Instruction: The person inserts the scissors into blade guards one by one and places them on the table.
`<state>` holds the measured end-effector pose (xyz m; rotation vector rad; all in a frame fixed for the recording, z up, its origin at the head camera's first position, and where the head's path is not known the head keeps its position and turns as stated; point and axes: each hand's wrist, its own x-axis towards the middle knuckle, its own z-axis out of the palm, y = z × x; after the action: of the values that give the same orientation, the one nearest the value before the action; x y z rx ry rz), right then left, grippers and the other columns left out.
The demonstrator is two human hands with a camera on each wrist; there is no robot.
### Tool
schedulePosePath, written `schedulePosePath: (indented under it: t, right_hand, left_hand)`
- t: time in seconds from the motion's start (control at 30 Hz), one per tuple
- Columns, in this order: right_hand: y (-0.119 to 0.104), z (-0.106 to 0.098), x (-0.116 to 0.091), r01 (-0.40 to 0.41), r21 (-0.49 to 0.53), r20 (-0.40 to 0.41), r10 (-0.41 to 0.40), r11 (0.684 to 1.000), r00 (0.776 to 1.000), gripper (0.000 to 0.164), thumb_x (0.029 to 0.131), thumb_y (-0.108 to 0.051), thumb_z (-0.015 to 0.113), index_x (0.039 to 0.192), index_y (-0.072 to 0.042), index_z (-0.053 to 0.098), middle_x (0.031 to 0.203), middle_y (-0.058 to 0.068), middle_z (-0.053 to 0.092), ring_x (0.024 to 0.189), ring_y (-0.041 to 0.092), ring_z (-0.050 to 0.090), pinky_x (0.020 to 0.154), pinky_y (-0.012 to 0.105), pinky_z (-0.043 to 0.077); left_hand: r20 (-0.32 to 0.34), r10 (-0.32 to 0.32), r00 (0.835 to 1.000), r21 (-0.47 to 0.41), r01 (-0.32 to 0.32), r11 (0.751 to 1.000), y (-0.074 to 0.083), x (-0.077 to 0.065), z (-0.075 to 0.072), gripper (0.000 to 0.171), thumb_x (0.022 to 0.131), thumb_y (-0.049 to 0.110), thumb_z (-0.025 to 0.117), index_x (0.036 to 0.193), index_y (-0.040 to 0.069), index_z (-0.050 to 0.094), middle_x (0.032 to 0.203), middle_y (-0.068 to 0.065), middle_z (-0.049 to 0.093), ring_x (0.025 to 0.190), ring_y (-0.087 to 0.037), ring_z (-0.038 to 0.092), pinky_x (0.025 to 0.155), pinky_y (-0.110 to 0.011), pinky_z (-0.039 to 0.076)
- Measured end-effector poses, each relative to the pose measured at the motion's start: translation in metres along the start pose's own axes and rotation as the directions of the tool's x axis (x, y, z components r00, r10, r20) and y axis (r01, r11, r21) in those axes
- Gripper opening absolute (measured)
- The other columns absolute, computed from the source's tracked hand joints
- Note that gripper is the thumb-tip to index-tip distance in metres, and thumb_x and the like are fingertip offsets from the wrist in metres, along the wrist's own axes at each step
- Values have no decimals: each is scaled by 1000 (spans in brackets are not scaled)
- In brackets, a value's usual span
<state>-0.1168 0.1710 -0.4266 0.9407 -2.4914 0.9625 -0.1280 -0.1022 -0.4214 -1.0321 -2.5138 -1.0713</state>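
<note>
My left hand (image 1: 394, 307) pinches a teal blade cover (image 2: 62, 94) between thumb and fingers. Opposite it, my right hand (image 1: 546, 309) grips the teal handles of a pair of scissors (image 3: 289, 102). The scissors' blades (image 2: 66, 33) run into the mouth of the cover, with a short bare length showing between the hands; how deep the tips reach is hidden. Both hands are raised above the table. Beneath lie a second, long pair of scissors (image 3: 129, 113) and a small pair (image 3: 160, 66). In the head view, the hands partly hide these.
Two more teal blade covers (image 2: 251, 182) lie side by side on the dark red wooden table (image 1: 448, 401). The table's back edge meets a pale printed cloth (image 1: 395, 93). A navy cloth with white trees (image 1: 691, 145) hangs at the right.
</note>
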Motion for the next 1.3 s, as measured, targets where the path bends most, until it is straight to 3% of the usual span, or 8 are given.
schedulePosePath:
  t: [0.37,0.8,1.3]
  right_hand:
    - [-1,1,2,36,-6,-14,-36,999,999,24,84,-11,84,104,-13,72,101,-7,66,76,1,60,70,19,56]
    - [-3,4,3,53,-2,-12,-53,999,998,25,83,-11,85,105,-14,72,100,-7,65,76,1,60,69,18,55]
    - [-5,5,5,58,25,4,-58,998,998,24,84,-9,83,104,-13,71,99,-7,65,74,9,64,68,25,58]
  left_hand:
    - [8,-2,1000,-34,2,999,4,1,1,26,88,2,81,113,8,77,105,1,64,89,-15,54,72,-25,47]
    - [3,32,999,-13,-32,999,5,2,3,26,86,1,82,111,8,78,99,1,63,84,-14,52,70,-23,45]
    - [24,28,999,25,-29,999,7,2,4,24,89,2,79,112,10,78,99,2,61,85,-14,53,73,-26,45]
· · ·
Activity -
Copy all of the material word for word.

Response to this exercise -
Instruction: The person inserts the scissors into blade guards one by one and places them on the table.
`<state>` holds the measured end-effector pose (xyz m; rotation vector rad; all in a frame fixed for the recording, z up, its origin at the head camera's first position, and where the head's path is not known the head keeps its position and turns as stated; point and axes: each hand's wrist, its own x-axis towards the middle knuckle, its own z-axis out of the palm, y = z × x; after the action: of the values that give the same orientation, the one nearest the value before the action; x y z rx ry rz), right then left, grippers and the other columns left out.
The demonstrator is two human hands with a camera on each wrist; there is no robot.
### Tool
schedulePosePath, written `schedulePosePath: (indented under it: t, right_hand, left_hand)`
- t: time in seconds from the motion's start (control at 30 Hz), one per tuple
- Columns, in this order: right_hand: y (-0.119 to 0.104), z (-0.106 to 0.098), x (-0.116 to 0.091), r01 (-0.40 to 0.41), r21 (-0.49 to 0.53), r20 (-0.40 to 0.41), r10 (-0.41 to 0.40), r11 (0.684 to 1.000), r00 (0.776 to 1.000), gripper (0.000 to 0.164), thumb_x (0.029 to 0.131), thumb_y (-0.108 to 0.051), thumb_z (-0.015 to 0.113), index_x (0.039 to 0.192), index_y (-0.072 to 0.042), index_z (-0.053 to 0.098), middle_x (0.031 to 0.203), middle_y (-0.058 to 0.068), middle_z (-0.053 to 0.092), ring_x (0.024 to 0.189), ring_y (-0.041 to 0.092), ring_z (-0.050 to 0.090), pinky_x (0.020 to 0.154), pinky_y (-0.012 to 0.105), pinky_z (-0.043 to 0.077); left_hand: r20 (-0.32 to 0.34), r10 (-0.32 to 0.32), r00 (0.835 to 1.000), r21 (-0.47 to 0.41), r01 (-0.32 to 0.32), r11 (0.751 to 1.000), y (-0.074 to 0.083), x (-0.077 to 0.065), z (-0.075 to 0.072), gripper (0.000 to 0.171), thumb_x (0.022 to 0.131), thumb_y (-0.049 to 0.110), thumb_z (-0.025 to 0.117), index_x (0.036 to 0.193), index_y (-0.040 to 0.069), index_z (-0.050 to 0.094), middle_x (0.032 to 0.203), middle_y (-0.068 to 0.065), middle_z (-0.049 to 0.093), ring_x (0.025 to 0.190), ring_y (-0.087 to 0.037), ring_z (-0.038 to 0.092), pinky_x (0.025 to 0.155), pinky_y (-0.110 to 0.011), pinky_z (-0.039 to 0.076)
- Measured end-effector poses, each relative to the pose measured at the motion's start: translation in metres along the start pose's own axes and rotation as the directions of the tool's x axis (x, y, z components r00, r10, r20) and y axis (r01, r11, r21) in those axes
- Gripper opening absolute (measured)
- The other columns absolute, computed from the source's tracked hand joints
- Note that gripper is the thumb-tip to index-tip distance in metres, and thumb_x and the like are fingertip offsets from the wrist in metres, along the wrist's own axes at each step
- Values have no decimals: each is scaled by 1000 (spans in brackets are not scaled)
- In brackets, a value's usual span
<state>-0.1168 0.1710 -0.4266 0.9407 -2.4914 0.9625 -0.1280 -0.1022 -0.4214 -1.0321 -2.5138 -1.0713</state>
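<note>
My left hand (image 1: 394, 307) pinches a teal blade cover (image 2: 62, 94) between thumb and fingers. Opposite it, my right hand (image 1: 546, 309) grips the teal handles of a pair of scissors (image 3: 289, 102). The scissors' blades (image 2: 66, 33) run into the mouth of the cover, with a short bare length showing between the hands; how deep the tips reach is hidden. Both hands are raised above the table. Beneath lie a second, long pair of scissors (image 3: 129, 113) and a small pair (image 3: 160, 66). In the head view, the hands partly hide these.
Two more teal blade covers (image 2: 251, 182) lie side by side on the dark red wooden table (image 1: 448, 401). The table's back edge meets a pale printed cloth (image 1: 395, 93). A navy cloth with white trees (image 1: 691, 145) hangs at the right.
</note>
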Motion for the next 1.3 s, as measured, targets where the path bends most, until it is straight to 3% of the usual span, or 8 are given.
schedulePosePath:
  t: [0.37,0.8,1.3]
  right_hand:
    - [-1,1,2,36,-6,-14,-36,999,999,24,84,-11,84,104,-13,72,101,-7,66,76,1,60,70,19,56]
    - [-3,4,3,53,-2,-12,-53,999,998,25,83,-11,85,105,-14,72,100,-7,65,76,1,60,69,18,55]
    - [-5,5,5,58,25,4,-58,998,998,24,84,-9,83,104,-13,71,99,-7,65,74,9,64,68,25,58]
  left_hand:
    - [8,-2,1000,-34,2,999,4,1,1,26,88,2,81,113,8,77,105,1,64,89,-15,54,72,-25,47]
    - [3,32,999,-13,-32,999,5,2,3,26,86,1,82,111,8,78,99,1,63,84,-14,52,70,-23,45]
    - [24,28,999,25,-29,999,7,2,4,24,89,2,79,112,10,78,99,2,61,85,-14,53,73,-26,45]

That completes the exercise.